Fall Seminar Series - November 6, 2003
University of Minnesota
School of Statistics
College of Liberal Arts
Contour regression: a general
approach to dimension reduction
Bing Li
Department of Statistics
The Pennsylvania State University
Thursday, November 6, 2003
4:00 PM, 115
Ford Hall
Minneapolis, East Bank
Campus
Social at 3:30 PM, 300
Ford Hall
Abstract
We propose a novel approach to sufficient dimension reduction in regression,
based on estimating contour directions of small variation in the response.
These directions span the orthogonal complement of the minimal space relevant
for the regression, and can be extracted according to two measures of variation
in the response, leading to Simple and General Contour Regression (SCR and
GCR) methodology. In comparison with existing sufficient dimension reduction
techniques, this contour-based methodology guarantees exhaustive estimation
of the central subspace under ellipticity of the predictor distribution
and mild additional assumptions, while maintaining square-root-of-n consistency
and computational ease. Moreover, it proves robust to departures from ellipticity.

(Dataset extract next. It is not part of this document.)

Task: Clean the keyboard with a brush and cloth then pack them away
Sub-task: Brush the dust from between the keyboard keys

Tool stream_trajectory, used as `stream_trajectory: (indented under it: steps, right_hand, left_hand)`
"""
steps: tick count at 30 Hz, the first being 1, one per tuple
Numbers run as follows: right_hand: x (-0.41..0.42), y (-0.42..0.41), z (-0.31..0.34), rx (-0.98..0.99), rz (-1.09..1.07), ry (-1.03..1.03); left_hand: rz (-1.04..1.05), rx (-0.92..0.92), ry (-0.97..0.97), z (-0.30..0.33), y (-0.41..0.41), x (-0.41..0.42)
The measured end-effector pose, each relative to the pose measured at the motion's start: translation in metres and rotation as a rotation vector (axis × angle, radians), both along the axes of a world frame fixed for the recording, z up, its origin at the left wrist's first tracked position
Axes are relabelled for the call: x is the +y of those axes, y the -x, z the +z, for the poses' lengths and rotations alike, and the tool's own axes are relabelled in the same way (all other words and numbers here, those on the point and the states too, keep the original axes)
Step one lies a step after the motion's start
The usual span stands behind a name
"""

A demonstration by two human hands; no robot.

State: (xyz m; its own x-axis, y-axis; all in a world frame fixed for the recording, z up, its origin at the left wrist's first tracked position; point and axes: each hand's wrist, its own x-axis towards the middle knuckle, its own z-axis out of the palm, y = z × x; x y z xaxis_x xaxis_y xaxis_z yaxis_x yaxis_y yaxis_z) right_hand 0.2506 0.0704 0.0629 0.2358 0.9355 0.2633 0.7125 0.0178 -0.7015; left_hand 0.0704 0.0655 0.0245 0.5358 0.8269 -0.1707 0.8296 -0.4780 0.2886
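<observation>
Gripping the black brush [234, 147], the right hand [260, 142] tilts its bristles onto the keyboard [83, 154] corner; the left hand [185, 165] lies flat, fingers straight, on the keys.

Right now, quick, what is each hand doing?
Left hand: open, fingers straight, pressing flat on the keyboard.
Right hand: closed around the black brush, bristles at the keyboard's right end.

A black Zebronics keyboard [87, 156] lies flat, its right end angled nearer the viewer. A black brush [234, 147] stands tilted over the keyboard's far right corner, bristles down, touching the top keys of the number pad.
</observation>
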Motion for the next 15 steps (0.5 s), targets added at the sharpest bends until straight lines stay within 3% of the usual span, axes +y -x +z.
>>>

We establish population properties for both SCR and GCR, and asymptotic
properties for SCR. Simulations to compare performance with that of standard
techniques such as ordinary least squares, sliced inverse regression, principal
Hessian directions, and sliced average variance estimation confirm the advantages
anticipated by the theoretical analyses. We demonstrate the use of contour-based
methods on a data set concerning Massachusetts colleges.
Joint work with Hongyuan Zha and Francesca Chiaromonte.